Hello Vjekoslav,
Everything has been saved above: your CPU will consume so much more power than the GPU that the saving in programming time isn't worth the loss of performance/power consumption. From what I measured long ago, anything above 800x600 and your CPU will be spending too many cycles it could use to do something more useful, or just save power.
Even if you need to implement a hardware renderer several times, all you need for a GUI-application is being able to draw some colored and textured quads, it's not like you have to rewrite Unreal Engine 4's renderer and port it to several platforms. And if you care so little about performance that you were considering a software renderer, writing an naive unoptimized hardware renderer will still outperform it.
Abner made the same point using nuklear; I'm more familiar with
Dear ImGui and its samples implement just enough of the graphics API to be able to display any GUI component, you can use them as a starting point for your GUI application without modifying the renderer code!

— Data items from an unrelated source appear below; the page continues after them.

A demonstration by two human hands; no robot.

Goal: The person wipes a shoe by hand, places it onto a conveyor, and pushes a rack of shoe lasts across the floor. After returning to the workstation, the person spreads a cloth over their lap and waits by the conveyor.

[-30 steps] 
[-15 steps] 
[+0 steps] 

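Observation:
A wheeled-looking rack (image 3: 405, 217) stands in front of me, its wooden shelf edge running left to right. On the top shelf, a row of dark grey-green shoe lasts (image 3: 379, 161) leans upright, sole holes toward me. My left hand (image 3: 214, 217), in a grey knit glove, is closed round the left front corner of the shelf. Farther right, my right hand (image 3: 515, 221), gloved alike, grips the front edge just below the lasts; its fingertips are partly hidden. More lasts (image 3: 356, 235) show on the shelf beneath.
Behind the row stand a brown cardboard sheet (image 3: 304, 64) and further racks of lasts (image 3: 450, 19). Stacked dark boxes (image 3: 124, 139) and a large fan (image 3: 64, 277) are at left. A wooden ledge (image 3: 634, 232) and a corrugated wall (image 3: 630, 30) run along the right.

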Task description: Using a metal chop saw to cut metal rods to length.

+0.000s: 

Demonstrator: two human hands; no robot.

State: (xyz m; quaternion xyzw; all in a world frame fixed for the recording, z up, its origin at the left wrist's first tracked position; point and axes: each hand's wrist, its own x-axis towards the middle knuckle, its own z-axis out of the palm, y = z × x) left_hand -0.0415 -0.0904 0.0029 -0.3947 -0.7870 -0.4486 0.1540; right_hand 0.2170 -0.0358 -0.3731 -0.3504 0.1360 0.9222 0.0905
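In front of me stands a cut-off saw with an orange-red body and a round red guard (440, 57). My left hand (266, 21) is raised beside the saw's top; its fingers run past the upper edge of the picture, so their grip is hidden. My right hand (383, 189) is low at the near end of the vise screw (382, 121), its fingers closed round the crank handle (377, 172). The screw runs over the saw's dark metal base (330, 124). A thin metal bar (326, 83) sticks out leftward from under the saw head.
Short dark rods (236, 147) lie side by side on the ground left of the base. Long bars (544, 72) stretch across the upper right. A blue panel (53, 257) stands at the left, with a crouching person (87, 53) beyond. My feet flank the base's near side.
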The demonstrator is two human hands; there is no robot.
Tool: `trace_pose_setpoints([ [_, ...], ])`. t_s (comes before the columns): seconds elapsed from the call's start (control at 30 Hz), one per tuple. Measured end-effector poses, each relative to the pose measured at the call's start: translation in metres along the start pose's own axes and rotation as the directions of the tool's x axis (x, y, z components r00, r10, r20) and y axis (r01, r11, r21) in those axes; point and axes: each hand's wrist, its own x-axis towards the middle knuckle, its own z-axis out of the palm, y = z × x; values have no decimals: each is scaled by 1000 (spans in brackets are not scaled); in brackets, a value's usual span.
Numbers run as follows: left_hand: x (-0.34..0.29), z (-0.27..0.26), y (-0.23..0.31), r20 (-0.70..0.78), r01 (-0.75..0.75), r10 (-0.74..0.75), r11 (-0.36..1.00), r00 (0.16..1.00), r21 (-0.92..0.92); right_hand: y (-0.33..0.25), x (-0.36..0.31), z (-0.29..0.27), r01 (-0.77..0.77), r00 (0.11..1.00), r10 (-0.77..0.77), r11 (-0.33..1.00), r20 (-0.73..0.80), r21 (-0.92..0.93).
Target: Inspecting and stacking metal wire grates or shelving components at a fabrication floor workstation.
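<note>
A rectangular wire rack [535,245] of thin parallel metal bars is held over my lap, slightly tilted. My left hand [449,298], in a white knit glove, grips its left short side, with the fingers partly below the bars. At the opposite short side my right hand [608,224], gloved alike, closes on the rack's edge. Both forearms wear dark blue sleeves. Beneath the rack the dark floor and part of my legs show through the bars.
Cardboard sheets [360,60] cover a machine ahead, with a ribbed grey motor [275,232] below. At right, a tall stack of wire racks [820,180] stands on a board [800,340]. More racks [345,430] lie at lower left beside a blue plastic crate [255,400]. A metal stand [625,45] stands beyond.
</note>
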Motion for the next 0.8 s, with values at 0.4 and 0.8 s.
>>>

What Casey did in Handmade Hero's first renderer has value in that it shows us that computers nowadays are vastly overpowered, compared to the performance the software we use can make us believe. That doesn't mean shipping an application with a 16-thread software renderer is a sensible idea!
Regarding your last post, these points don't seem related to comparing software- and hardware-rendered GUI applications, but just that some GUI libraries are closed-source or too bloated to be modified?